The same problem appears in different jobs[2] and we workaround the problem by disabling some affected jobs. In heat we also disabled some flaky tests but because of this we no longer run basic scenario tests which deploys instance/volume/network in a single stack, which means we lost the quite basic test coverage.
My question is, is there anyone in the Nova team working on "fixing" this problem ? We might be able to implement some workaround (like checking status of the instances before attempting to delete it) but this should be fixed in libvirt side IMO, as this looks like a "regression" in Ubuntu Jammy. Probably we should report a bug against the libvirt package in Ubuntu but I'd like to hear some thoughts from the nova team because they are more directly affected by this problem.
FWIW, we discussed about it yesterday on our vPTG : https://etherpad.opendev.org/p/nova-bobcat-ptg#L289 Most of the problems come from the volume detach thing. We also merged some Tempest changes for not trying to cleanup some volumes if the test was OK (thanks Dan for this). We also added more verifications to ask SSH to wait for a bit of time before calling the instance. Eventually, as you see in the etherpad, we didn't found any solutions but we'll try to add some canary job for testing multiple times volume attachs/detachs.

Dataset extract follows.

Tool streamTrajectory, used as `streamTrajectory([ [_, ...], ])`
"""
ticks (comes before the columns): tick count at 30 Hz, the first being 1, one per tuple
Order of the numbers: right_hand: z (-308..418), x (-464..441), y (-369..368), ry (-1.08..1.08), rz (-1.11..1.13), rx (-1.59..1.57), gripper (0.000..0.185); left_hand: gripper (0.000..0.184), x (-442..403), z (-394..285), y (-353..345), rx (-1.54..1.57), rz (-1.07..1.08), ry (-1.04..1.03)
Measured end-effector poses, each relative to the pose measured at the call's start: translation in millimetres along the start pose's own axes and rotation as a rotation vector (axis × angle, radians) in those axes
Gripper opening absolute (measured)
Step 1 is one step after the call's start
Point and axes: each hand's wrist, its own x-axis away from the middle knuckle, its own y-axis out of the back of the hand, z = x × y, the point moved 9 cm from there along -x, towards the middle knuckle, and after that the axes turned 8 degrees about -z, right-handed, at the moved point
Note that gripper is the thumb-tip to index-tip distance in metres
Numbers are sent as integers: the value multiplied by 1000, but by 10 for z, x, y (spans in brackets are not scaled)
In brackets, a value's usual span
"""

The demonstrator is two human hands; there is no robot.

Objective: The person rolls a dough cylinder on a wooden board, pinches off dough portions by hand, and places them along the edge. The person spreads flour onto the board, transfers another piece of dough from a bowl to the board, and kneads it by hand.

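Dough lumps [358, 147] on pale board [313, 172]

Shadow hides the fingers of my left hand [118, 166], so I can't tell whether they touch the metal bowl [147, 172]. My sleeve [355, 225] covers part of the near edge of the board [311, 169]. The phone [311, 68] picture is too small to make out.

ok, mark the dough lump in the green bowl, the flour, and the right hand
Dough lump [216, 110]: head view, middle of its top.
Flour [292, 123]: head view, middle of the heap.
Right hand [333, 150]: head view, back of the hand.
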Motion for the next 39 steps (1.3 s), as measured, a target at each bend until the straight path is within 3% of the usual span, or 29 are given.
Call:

We'll also continue to discuss on the CI failures during every Nova weekly meetings (Tuesdays@1600UTC on #openstack-nova) and I'll want to ask a cross-project session for the Vancouver pPTG for Tempest/Cinder/Nova and others. I leave other SMEs to reply on your other points, like for c9s.
I'm now trying to set up a centos stream 9 job in Heat repo to see whether this can be reproduced if we use centos stream 9. I've been running that specific scenario test in centos stream 9 jobs in puppet repos but I've never seen this issue, so I suspect the issue is really specific to libvirt in Jammy.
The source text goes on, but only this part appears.